# Problem description:
Copy exactly the lines of the records below, and only those lines, beginning with the line that contains "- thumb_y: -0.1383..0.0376" and ending with the line that contains "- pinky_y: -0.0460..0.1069".

── Records shown

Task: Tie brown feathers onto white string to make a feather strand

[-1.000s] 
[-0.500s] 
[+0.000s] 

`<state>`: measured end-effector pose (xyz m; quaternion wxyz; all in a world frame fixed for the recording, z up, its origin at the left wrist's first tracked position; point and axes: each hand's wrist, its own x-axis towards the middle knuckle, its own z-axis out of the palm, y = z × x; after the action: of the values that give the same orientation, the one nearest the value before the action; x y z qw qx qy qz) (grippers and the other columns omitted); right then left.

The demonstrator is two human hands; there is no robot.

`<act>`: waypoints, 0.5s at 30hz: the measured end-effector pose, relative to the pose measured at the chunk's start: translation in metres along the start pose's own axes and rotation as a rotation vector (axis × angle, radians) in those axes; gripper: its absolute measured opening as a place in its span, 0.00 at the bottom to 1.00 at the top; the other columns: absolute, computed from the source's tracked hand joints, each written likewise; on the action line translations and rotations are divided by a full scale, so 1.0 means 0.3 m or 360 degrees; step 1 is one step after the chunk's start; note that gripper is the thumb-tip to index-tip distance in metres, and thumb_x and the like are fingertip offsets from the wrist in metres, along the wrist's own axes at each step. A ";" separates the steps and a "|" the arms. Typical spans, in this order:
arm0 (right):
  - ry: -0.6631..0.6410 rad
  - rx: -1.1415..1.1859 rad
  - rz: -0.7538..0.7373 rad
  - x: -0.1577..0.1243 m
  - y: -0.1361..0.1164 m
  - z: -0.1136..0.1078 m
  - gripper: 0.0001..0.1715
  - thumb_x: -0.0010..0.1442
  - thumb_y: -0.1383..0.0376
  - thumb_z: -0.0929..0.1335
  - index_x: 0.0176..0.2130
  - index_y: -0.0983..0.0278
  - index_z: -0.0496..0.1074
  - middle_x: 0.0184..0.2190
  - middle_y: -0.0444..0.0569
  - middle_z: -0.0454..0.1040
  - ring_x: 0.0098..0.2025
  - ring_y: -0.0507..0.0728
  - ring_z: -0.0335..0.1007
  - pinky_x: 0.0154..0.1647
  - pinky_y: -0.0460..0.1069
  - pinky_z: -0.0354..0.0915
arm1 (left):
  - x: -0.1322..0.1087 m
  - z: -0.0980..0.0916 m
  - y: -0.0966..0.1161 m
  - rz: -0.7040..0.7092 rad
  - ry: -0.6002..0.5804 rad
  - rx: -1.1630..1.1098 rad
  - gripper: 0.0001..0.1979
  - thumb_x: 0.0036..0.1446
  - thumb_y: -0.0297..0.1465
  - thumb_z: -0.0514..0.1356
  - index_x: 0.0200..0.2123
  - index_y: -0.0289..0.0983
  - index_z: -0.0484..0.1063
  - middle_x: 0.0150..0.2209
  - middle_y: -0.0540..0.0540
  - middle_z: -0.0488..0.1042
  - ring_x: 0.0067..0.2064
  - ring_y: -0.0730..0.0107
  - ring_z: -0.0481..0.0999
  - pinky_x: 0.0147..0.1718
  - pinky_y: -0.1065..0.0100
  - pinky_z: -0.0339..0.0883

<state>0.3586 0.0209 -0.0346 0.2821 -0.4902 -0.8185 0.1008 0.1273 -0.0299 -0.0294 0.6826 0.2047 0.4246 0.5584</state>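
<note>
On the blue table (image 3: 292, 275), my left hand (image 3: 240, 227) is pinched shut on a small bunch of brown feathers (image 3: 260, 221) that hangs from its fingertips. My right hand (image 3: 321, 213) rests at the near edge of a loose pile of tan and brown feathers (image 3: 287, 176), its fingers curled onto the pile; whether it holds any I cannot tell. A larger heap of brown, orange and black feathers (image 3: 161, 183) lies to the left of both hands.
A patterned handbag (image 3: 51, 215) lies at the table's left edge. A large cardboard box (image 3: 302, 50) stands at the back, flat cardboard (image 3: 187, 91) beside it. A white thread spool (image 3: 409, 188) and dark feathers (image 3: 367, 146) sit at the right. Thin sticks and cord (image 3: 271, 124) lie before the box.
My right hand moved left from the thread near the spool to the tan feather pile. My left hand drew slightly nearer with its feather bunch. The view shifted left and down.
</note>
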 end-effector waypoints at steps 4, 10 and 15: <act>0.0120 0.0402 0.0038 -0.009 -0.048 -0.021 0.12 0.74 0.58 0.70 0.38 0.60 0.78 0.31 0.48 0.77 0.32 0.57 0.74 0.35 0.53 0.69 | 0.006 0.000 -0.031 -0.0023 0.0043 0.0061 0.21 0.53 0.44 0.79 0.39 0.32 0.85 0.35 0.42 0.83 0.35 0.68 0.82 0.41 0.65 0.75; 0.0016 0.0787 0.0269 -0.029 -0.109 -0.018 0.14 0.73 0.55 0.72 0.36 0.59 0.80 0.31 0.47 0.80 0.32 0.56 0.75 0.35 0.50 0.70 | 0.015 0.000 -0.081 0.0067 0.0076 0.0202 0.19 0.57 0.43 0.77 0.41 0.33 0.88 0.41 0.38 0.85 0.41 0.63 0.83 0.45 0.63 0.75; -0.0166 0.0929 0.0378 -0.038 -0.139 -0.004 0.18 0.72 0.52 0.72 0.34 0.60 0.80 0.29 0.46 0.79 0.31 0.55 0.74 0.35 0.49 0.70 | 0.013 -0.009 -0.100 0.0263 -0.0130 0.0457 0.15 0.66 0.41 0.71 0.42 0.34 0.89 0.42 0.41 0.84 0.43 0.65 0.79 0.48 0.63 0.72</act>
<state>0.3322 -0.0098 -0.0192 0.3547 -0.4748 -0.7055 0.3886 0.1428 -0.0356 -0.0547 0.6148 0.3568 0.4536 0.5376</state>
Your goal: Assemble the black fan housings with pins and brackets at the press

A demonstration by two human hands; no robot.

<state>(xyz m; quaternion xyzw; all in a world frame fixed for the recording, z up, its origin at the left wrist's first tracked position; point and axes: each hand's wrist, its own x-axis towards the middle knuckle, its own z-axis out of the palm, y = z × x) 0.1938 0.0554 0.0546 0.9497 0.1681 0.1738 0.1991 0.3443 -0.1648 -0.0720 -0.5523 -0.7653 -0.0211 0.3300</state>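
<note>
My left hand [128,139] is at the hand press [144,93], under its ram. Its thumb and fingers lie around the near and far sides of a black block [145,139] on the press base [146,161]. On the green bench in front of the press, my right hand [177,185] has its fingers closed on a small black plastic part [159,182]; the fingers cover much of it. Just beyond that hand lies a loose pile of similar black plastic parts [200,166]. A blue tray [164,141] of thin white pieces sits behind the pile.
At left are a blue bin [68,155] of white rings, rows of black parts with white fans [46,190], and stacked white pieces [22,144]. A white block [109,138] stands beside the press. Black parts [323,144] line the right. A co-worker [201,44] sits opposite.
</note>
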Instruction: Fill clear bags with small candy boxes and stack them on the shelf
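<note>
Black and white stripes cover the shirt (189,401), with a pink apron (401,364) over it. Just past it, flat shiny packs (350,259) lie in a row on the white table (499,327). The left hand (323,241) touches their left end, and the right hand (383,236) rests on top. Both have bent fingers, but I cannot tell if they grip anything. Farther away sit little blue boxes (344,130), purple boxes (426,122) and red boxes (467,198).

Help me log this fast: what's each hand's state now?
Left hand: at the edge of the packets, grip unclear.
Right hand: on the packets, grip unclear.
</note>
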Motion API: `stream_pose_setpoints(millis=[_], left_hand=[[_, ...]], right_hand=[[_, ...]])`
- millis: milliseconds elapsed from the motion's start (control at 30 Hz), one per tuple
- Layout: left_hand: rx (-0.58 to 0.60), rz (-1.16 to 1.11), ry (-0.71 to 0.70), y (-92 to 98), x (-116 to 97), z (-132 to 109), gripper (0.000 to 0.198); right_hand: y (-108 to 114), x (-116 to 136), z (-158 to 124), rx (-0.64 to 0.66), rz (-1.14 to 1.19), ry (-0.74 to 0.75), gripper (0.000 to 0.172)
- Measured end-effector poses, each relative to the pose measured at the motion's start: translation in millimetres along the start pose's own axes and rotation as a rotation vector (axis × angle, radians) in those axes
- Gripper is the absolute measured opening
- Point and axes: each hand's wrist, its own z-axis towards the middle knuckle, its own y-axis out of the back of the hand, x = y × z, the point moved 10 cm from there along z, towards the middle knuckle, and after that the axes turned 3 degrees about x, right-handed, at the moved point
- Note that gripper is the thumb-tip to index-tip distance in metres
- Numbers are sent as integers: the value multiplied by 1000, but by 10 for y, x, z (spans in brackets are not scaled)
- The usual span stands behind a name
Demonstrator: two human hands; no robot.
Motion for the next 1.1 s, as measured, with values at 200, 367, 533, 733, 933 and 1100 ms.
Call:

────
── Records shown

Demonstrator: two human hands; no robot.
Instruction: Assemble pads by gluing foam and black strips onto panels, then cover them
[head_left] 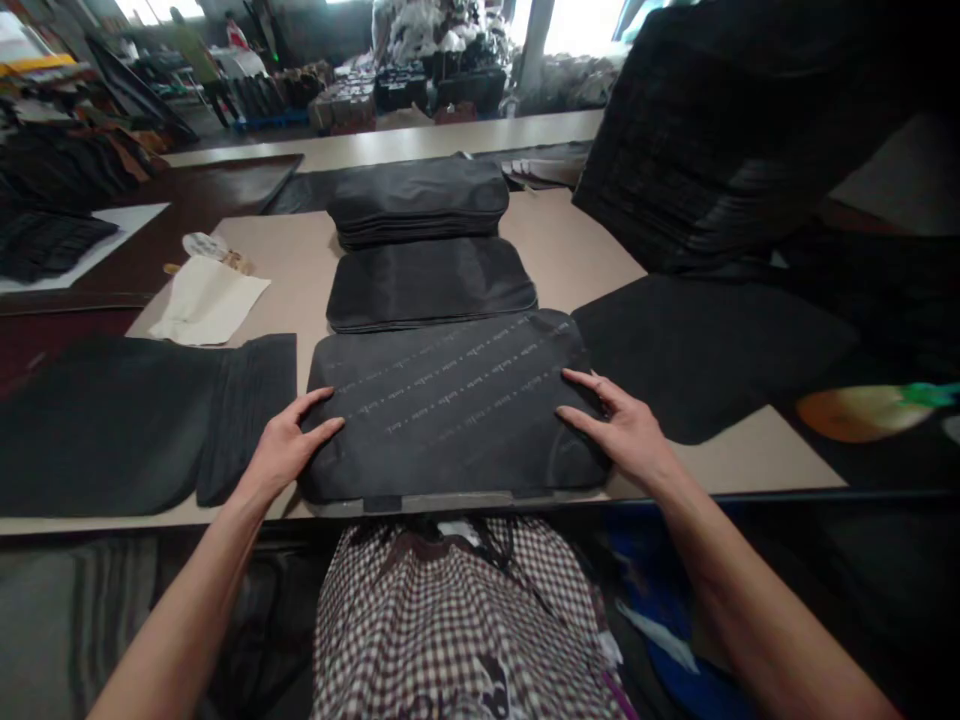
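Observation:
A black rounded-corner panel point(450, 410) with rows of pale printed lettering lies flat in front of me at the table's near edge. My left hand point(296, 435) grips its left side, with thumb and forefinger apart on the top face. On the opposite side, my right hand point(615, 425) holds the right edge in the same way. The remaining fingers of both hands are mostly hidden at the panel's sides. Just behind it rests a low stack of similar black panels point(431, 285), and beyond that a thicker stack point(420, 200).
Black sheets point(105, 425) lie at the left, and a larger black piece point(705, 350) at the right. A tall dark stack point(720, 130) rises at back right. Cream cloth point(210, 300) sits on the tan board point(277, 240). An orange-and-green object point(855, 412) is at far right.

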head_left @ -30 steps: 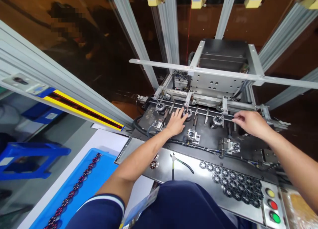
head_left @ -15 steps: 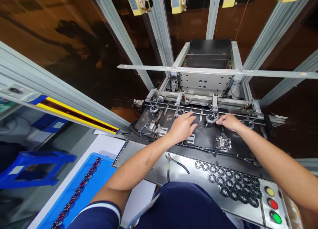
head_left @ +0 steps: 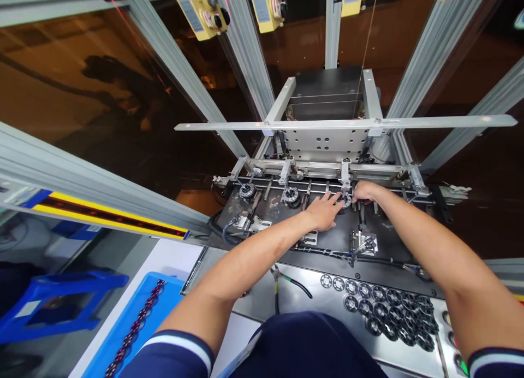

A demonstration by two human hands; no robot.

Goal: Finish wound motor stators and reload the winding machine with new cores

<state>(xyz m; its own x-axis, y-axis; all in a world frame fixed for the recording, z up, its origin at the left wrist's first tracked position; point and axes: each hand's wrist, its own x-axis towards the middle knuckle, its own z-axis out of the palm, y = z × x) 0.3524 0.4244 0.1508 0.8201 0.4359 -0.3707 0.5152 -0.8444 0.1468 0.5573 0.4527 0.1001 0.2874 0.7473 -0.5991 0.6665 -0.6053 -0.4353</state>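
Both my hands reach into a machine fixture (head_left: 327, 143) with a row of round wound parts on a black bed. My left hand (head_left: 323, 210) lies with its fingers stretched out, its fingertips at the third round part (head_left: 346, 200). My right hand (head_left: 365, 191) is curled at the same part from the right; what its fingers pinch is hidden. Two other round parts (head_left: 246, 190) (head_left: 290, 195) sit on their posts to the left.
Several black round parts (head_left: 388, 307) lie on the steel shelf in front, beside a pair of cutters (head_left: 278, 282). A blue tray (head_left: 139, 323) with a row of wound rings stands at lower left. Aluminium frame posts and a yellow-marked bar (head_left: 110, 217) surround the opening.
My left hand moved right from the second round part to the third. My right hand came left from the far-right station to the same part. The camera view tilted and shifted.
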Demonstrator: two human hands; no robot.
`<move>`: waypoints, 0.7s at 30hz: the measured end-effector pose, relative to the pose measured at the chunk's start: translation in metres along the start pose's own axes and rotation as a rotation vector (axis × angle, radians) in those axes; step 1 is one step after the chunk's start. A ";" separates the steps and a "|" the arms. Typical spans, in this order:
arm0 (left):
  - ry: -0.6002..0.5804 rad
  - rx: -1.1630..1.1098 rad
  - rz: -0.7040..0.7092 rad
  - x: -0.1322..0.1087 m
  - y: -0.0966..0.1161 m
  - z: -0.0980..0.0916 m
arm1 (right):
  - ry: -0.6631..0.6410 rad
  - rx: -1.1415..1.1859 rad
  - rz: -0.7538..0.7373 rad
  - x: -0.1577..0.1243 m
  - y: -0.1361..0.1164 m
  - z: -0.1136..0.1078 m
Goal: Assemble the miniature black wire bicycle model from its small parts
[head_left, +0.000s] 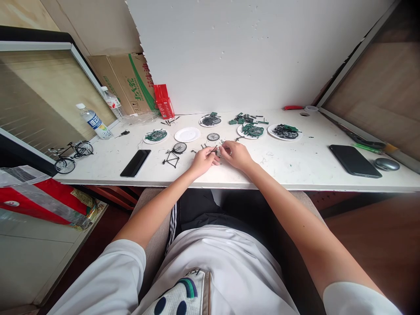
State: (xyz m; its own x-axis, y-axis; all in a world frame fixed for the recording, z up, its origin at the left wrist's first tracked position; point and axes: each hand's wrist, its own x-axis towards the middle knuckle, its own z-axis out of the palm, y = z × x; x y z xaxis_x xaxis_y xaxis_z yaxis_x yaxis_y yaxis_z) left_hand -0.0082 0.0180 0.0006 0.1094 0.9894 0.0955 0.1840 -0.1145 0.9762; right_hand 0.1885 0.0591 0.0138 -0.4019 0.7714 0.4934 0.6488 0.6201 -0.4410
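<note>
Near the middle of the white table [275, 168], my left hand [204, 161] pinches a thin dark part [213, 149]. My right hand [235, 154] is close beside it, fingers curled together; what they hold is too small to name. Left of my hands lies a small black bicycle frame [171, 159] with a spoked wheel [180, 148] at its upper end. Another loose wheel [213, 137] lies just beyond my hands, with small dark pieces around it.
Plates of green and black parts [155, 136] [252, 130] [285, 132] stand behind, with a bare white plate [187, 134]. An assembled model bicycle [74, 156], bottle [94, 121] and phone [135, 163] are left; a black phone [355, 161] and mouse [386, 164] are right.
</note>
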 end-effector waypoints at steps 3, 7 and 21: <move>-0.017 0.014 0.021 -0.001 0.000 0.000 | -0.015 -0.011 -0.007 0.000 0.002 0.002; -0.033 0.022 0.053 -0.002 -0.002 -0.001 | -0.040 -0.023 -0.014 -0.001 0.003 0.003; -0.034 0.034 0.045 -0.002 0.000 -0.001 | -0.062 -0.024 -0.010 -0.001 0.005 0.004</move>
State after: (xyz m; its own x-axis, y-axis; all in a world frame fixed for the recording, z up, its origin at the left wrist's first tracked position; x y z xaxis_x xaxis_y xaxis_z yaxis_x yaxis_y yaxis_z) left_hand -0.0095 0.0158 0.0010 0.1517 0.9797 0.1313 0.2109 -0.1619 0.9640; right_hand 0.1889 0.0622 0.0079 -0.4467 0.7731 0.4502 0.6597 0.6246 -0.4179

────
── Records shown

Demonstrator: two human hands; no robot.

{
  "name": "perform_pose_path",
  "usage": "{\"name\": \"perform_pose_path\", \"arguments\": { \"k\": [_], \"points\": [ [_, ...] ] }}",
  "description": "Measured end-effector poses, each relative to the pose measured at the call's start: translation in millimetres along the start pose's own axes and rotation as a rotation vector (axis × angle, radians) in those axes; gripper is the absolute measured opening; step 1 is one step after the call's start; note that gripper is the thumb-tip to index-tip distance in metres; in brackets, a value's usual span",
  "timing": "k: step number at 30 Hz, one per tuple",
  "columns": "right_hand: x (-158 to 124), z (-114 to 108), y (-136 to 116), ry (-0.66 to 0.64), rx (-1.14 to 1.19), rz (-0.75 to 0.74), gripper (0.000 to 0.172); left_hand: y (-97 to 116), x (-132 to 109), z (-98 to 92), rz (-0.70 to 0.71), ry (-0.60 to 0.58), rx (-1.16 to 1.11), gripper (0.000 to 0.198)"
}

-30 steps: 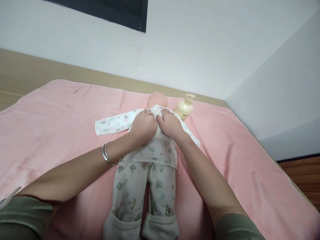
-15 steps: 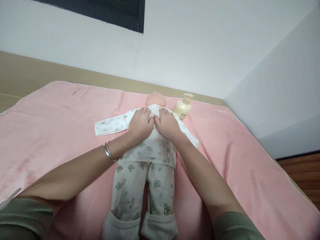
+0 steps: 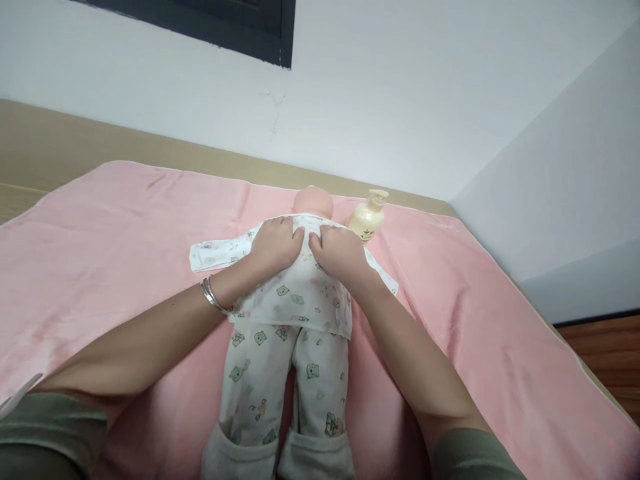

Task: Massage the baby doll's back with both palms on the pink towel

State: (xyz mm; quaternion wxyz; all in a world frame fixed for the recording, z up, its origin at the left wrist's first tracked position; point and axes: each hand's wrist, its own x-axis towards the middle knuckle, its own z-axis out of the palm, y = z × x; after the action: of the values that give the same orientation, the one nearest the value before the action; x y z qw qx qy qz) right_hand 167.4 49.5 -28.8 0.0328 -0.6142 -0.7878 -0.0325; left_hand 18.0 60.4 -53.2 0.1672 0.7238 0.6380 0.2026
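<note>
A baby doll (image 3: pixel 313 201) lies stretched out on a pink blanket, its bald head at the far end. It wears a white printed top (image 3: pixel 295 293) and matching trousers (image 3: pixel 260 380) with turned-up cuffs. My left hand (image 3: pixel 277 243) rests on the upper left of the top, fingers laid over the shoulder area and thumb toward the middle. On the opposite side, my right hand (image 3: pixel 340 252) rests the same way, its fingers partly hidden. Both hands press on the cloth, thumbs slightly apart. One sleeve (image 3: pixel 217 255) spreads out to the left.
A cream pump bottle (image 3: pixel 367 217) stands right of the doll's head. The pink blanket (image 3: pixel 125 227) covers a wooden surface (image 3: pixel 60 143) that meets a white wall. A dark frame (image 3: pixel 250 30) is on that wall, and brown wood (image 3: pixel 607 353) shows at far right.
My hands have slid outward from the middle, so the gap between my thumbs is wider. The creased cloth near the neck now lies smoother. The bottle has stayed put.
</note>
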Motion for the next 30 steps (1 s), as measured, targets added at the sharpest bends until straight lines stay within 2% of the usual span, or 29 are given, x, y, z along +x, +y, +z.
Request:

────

# Your response:
  - thumb_y: -0.1383..0.0376
  - thumb_z: -0.0929..0.1335
  - index_x: 0.0176..0.2130
  - index_y: -0.0983..0.0278
  - index_z: -0.0496..0.1074
  - middle_x: 0.0184..0.2190
  - middle_y: -0.0444..0.0569
  - middle_z: -0.0454..0.1040
  - ring_x: 0.0098..0.2025
  - ring_y: -0.0507..0.0728
  - ring_z: -0.0335..0.1007
  - pinky_x: 0.0154..0.1647
  - pinky_y: -0.0460..0.1069

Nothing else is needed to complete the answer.